Input data >>
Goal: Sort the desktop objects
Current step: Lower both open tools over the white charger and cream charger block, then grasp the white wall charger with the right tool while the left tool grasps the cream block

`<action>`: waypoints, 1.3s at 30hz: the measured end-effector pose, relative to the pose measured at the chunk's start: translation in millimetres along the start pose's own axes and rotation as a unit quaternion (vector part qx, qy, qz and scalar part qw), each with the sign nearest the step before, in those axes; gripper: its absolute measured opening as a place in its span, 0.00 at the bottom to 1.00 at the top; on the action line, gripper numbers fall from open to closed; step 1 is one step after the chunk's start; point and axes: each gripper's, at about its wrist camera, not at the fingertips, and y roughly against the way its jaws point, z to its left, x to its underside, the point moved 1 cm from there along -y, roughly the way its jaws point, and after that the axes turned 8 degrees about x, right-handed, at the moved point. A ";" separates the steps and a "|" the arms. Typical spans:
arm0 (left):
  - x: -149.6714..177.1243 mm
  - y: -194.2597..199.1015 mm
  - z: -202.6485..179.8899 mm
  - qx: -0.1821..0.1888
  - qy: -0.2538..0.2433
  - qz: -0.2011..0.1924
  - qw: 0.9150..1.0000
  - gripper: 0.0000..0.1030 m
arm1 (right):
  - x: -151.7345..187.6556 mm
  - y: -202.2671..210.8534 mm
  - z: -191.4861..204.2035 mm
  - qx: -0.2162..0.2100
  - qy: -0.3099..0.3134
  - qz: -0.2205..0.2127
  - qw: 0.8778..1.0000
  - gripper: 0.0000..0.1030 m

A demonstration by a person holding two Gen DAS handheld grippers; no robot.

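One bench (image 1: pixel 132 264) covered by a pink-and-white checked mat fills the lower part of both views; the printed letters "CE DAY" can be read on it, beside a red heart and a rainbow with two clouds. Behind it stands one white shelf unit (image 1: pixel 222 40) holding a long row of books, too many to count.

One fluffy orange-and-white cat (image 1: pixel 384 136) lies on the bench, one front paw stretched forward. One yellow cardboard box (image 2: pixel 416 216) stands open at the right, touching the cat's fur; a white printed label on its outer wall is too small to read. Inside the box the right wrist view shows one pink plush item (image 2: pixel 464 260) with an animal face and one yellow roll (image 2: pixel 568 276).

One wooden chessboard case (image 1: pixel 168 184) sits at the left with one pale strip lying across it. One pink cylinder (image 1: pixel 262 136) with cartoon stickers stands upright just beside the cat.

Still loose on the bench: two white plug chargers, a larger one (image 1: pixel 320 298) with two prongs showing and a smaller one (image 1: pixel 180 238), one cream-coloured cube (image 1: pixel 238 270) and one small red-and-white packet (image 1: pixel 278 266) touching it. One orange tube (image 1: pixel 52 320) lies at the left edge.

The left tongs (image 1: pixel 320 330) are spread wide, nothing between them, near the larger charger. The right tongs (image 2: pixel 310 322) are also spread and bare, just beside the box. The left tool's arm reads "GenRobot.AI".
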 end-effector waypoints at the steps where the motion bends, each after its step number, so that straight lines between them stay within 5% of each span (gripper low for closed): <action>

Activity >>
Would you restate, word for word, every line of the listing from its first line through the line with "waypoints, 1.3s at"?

Problem solution >>
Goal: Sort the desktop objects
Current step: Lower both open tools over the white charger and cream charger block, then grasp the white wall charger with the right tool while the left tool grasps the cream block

`<action>`: waypoints, 1.3s at 30hz: the measured end-effector pose, relative to the pose measured at the chunk's start: translation in millimetres along the start pose's own axes and rotation as a unit quaternion (vector part qx, qy, qz and scalar part qw), each with the sign nearest the step before, in those axes; gripper: its absolute measured opening as a place in its span, 0.00 at the bottom to 1.00 at the top; on the action line, gripper numbers fall from open to closed; step 1 is one step after the chunk's start; point and axes: each gripper's, at about its wrist camera, not at the fingertips, and y roughly against the way its jaws point, z to its left, x to its underside, the point moved 1 cm from there along -y, roughly the way its jaws point, and after that the axes turned 8 degrees about x, right-handed, at the moved point. A ";" separates the steps and a "|" the arms. Typical spans:

This exercise requires nothing more.